Requirement - Lines with "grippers": copy each one from the listing below.

The data -
☆ ☆ ☆ ☆ ☆
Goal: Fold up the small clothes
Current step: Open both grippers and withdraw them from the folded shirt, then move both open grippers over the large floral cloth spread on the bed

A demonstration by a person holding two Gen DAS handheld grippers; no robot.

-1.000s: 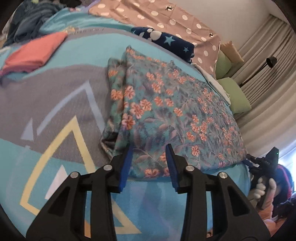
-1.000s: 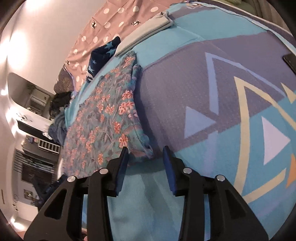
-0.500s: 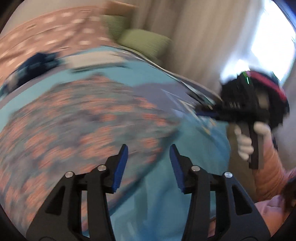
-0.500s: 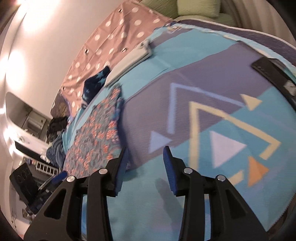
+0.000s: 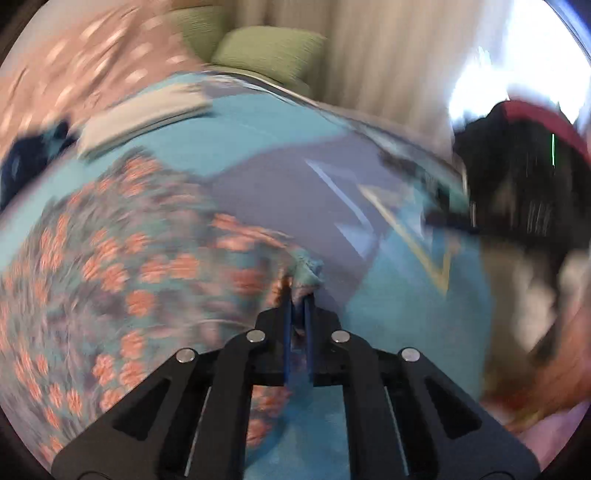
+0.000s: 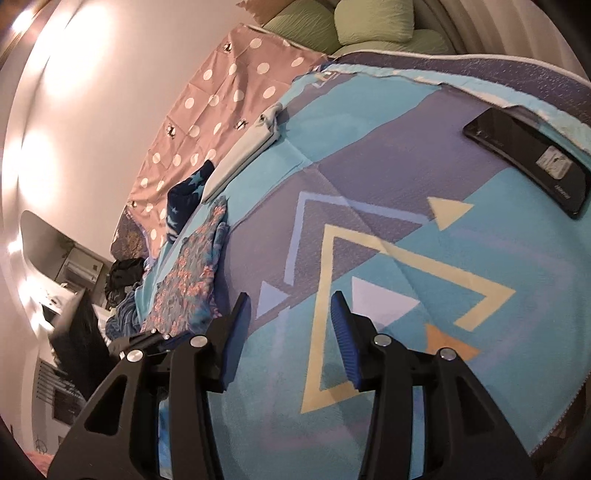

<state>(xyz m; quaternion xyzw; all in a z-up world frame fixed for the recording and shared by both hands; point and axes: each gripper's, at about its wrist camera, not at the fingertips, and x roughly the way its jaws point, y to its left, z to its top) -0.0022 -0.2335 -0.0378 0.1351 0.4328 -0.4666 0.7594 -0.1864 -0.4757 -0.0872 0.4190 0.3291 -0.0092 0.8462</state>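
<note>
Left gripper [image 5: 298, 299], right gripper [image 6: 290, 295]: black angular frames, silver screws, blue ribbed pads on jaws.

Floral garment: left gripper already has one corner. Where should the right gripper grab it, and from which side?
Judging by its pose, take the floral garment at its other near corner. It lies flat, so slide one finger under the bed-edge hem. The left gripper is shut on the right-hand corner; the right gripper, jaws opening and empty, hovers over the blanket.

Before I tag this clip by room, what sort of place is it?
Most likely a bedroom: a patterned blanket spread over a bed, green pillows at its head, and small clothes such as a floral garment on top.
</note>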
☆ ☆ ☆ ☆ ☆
The completed task -
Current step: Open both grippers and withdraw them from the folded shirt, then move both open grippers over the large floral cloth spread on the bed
A demonstration by a person holding two Gen DAS handheld grippers; no robot.

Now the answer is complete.